Exercise objective » Retype the listing exactly, with no images.

Data shown »
━━━

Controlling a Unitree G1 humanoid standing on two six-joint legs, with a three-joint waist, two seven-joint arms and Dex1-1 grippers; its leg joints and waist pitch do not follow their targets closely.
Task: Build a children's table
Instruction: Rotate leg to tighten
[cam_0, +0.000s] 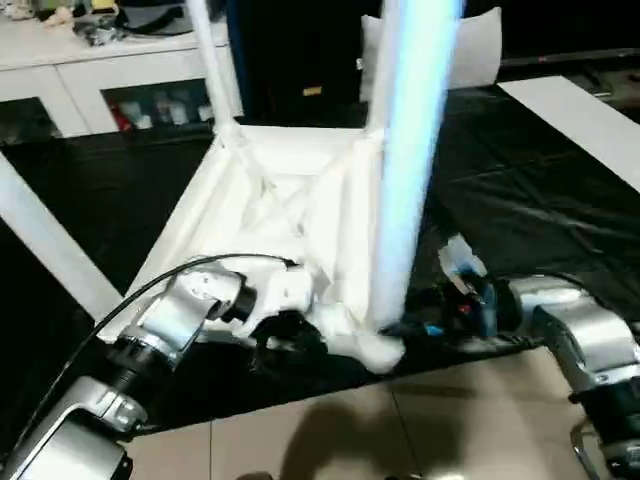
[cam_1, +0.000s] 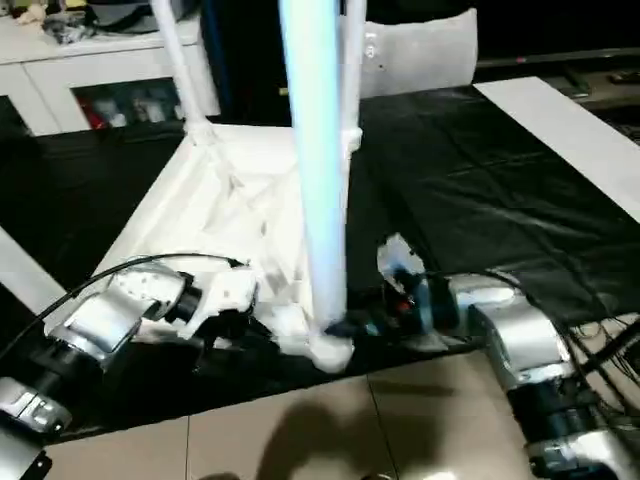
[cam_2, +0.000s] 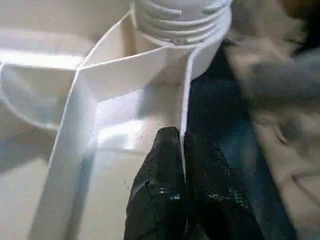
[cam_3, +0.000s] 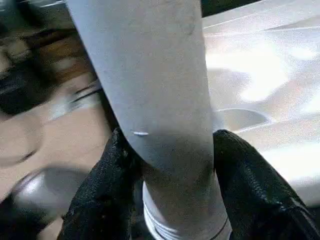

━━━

Answer to the problem »
Controlling a Unitree G1 humanoid standing on two six-joint legs, with a three-joint waist, two seven-joint arms and Dex1-1 grippers; its leg joints and waist pitch do not follow their targets closely.
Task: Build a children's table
Instruction: Rotate leg to tighten
[cam_0, +0.000s] 
[cam_1, +0.000s] 
[cam_2, +0.000s] 
[cam_3, +0.000s] 

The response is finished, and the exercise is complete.